Hoy es el primer día en el que me
dejan salir de casa, solo, para un paseo breve. No más allá de tres manzanas,
en las que me tengo que relacionar con al menos tres personas, de manera normal.
El primero, el conductor del autobús; le pago el euro con veinte del billete y
me siento a mitad del vehículo, junto a la ventanilla, viendo pasar los árboles
de la avenida y las gentes que entran y salen de las tiendas, libres. Voy
detrás de un hombre joven, con la cabeza rapada. Hay algo obsceno en esa piel
lisa, tersa y brillante, algo que me perturba y me llama poderosamente la
atención, hasta el punto de no poder dejar de mirarla. No es excesivamente
grande y tiene una forma que se acerca más al ovoide del huevo que a la pelota
esférica, con extrañas protuberancias, sobre todo en la parte de atrás. El
individuo no es del todo calvo; se puede advertir en los laterales y en la
parte posterior que unos incipientes pelillos le salen tímidamente, como pequeños
soldaditos en sus trincheras. Me hubiera gustado saludar al calvo, pero me
aterra que me mire mal, así que me bajo del bus sin volverme a mirar por última
vez ese cráneo desnudo e impúdico.
Ahora mis pasos me llevan hasta la cafetería de la plaza, donde trabajé
hace ya años. La camarera se acerca a mi mesa, con pasos decididos y una
sonrisa amplia, aunque no me conoce de nada. Le pido un café con leche y una
napolitana de crema, que cuesta dos euros con veinte según reza el anuncio de
desayunos. Me ofrece el zumo de naranja, pero no me apetece y le digo que no,
no sin antes darme cuenta de que es bastante bonita, tiene la cabeza no
demasiado grande y que parece lista. Hoy no me he atrevido a sonreírle, pero
mañana regresaré a la misma hora y trataré de seducirla con una mirada limpia y
un semblante alegre. Seguro que le gusto. El local está semivacío pero a mí no
me importa, y mientras le doy vueltas al café con leche observo a los clientes,
todos con pinta de oficinistas y con cabezas de tamaño medio; ninguno tiene un
cráneo demasiado enorme, me digo, como tiene que ser, me confío.

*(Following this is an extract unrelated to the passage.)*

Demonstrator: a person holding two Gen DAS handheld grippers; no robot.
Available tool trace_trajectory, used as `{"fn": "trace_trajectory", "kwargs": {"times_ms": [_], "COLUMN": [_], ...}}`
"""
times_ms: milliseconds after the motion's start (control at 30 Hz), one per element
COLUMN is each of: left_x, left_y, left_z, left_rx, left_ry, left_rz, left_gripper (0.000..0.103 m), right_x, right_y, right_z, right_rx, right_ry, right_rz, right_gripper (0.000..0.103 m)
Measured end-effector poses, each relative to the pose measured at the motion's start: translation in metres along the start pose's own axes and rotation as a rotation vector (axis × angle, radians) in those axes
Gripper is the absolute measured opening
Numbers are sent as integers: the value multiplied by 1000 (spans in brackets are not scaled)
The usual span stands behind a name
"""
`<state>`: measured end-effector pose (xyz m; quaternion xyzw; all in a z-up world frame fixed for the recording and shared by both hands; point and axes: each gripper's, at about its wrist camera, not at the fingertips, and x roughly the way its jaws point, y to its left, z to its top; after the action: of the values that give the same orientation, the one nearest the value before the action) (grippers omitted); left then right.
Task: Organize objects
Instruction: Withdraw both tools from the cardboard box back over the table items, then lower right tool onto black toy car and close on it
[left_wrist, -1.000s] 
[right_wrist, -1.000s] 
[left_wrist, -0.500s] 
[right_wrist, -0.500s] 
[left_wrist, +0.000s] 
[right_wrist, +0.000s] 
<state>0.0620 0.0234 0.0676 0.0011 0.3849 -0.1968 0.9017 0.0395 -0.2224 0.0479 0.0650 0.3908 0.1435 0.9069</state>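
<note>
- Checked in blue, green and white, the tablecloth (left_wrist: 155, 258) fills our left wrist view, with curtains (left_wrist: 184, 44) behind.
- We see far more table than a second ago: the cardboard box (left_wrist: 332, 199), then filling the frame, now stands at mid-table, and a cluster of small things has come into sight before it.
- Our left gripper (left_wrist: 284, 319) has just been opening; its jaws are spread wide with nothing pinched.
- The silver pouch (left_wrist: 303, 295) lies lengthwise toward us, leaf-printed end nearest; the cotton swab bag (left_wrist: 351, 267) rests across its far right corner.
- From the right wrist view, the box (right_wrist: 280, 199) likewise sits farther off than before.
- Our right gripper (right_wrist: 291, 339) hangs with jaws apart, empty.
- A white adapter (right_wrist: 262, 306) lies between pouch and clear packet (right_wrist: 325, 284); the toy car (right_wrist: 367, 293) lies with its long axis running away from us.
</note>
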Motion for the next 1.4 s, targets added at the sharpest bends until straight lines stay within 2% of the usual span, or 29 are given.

El regreso resulta aún más fácil que el viaje de ida. El conductor se
queda con el resto de las monedas, contadas y recontadas, que llevaba para la
excursión. Por uno veinte me deja subir, me da el billete y yo le sonrío,
porque tiene una mirada que me produce confianza, suave y contenida. A la
vuelta procuro no mirar a la gente, que el cielo está muy azul y el aire huele
a primavera; trato de no fijarme en las pocas personas que viajan conmigo, pero
de vez en cuando echo unas ojeadas rápidas, lo suficiente para comprobar que
son personas normales, de complexión normal, con su cabeza proporcionada y
actitudes serenas. Un avión de reacción cruza sobre mi cabeza dejando una
estela que poco a poco se va diluyendo en el azul. Me gustaría tanto volar…
Mañana volveré a desayunar al viejo local de la plaza y trataré de
sonreír a los conductores del autobús y a la camarera, y haré un poco de compra
en la frutería de la esquina. La vida es fácil, parece sencilla, y nada me
perturba ya, a no ser que sea yo mismo, anclado al suelo pero con unas enormes
ansias de volar alto, cada vez más ligero y más alto.